WHAT TO WORK ON:
Take the line containing "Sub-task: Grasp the" and every line after it in the data below, and print them exactly as given, with nothing else.

DATA PROVIDED:
________________________

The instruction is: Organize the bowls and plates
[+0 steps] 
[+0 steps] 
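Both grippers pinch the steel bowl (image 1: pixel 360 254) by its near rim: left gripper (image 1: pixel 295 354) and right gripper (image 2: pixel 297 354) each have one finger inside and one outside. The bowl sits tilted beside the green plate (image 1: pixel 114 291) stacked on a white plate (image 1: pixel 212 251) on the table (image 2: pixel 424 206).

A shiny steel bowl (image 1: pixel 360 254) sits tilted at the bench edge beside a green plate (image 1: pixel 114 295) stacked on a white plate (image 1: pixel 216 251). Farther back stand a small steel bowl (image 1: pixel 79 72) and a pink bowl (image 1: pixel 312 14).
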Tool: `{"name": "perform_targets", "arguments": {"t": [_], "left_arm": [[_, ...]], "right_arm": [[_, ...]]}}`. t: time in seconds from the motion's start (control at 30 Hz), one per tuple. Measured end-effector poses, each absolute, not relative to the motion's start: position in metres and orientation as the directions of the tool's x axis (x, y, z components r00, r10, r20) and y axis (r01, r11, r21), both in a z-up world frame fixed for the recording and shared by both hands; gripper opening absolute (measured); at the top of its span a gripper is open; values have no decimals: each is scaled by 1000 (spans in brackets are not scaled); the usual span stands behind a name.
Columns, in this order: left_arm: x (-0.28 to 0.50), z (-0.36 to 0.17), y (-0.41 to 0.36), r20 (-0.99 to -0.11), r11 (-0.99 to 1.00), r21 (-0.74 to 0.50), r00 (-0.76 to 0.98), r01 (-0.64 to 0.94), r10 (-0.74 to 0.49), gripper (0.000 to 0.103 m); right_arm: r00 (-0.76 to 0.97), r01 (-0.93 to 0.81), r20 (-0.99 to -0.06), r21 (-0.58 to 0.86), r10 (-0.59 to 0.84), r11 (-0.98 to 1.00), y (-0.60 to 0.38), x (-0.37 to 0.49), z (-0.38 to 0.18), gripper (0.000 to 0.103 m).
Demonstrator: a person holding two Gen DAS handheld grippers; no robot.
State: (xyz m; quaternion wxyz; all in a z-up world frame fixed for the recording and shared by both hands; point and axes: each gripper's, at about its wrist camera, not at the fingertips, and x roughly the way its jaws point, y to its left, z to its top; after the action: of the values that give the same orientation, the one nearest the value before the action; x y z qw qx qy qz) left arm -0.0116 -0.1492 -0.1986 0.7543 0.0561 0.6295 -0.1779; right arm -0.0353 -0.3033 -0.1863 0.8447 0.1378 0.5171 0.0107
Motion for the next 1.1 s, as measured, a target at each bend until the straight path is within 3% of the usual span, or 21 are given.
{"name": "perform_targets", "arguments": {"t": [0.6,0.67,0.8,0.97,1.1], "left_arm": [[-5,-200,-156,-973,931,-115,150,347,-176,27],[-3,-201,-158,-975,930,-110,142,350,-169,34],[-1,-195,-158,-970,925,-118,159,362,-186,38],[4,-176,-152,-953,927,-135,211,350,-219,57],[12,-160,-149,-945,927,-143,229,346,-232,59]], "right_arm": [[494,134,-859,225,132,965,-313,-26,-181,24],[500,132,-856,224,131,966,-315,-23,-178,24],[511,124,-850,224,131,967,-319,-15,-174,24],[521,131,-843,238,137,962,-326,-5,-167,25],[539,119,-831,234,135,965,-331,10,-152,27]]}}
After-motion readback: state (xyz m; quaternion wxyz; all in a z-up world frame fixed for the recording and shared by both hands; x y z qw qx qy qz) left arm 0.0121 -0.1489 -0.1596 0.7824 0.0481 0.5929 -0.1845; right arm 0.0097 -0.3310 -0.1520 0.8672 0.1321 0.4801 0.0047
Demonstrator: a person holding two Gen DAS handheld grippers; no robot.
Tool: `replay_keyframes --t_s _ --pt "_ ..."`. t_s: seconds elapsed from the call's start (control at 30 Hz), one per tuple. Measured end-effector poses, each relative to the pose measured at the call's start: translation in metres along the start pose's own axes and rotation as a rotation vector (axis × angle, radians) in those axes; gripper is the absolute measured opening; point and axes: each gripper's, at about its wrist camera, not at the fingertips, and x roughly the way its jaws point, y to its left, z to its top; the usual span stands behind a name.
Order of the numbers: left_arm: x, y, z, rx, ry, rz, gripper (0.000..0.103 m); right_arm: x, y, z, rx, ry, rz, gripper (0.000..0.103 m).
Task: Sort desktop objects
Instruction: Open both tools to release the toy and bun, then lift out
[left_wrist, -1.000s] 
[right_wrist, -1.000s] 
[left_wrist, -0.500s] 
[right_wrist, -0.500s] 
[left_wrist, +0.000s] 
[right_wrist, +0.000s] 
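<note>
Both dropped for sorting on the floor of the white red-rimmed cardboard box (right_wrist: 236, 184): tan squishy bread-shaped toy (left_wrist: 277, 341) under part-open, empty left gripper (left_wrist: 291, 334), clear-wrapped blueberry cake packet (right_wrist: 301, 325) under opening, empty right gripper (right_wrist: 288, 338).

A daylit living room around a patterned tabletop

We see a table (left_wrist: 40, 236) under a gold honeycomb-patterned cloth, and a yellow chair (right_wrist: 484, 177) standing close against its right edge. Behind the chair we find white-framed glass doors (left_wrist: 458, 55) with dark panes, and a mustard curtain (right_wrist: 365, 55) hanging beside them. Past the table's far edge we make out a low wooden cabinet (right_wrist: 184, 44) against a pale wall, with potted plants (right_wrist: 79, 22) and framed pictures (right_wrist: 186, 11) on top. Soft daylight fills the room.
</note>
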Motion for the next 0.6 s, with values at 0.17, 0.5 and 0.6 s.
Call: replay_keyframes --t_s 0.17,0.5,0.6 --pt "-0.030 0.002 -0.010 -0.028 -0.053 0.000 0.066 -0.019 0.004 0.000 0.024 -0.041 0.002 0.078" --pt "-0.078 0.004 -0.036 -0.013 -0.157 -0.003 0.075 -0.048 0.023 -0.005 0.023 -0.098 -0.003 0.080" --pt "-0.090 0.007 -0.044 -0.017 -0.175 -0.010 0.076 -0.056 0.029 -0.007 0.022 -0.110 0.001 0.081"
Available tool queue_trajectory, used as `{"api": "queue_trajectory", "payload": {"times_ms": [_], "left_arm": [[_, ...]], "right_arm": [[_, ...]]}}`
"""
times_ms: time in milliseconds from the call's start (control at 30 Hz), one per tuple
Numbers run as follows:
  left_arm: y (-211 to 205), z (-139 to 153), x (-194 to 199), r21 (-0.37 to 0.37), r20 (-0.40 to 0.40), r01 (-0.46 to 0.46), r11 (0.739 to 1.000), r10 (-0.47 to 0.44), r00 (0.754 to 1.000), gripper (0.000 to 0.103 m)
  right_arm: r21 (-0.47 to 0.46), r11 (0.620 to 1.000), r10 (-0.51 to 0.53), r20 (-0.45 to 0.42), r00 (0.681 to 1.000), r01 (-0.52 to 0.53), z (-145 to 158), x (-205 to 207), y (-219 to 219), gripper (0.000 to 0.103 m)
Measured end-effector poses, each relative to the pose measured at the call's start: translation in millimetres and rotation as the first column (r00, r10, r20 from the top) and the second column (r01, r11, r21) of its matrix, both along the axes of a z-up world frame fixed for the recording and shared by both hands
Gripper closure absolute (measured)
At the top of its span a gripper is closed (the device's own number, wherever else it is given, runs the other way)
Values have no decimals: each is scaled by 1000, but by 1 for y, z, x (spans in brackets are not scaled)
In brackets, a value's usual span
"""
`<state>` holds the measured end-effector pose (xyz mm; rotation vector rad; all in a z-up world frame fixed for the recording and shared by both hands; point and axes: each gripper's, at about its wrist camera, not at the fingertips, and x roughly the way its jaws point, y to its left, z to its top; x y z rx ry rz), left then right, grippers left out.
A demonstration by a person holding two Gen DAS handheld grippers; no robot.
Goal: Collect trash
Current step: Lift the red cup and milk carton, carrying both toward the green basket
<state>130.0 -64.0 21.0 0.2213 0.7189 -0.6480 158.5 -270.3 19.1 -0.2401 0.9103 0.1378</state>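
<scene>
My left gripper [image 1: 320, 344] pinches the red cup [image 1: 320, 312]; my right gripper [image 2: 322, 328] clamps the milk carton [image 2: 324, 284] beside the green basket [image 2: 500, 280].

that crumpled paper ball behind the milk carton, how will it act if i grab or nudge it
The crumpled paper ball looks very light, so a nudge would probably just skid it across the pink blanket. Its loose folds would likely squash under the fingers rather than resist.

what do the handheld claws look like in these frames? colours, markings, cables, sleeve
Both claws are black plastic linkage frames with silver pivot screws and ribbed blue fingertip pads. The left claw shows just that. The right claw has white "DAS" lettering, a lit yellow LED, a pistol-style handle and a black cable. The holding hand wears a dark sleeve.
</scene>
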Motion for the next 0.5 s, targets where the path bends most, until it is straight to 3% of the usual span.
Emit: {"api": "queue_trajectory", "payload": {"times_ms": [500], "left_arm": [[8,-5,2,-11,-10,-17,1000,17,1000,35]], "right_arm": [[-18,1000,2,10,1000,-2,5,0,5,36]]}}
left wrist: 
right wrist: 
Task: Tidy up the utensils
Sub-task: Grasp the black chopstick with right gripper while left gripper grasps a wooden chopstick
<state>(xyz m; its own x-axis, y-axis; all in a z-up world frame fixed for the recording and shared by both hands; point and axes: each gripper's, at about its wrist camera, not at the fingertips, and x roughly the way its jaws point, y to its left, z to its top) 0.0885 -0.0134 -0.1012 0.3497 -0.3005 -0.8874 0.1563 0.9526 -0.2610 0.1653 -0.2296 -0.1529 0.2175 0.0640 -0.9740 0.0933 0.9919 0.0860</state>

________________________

ANSWER TO THE EXERCISE:
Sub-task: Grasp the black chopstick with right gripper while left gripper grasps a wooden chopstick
<state>(xyz m; its own x-axis, y-axis; all in a z-up world frame fixed for the recording and shared by both hands; point and axes: each gripper's, at about its wrist camera, not at the fingertips, and x roughly the way its jaws point, y to its left, z to its top) 0.0885 -0.0134 -0.1012 0.3497 -0.3005 -0.8874 0.1563 0.9526 -0.2610 0.1653 -0.2296 -0.1529 0.2175 0.0640 -0.9740 0.0933 0.9919 0.0860</state>

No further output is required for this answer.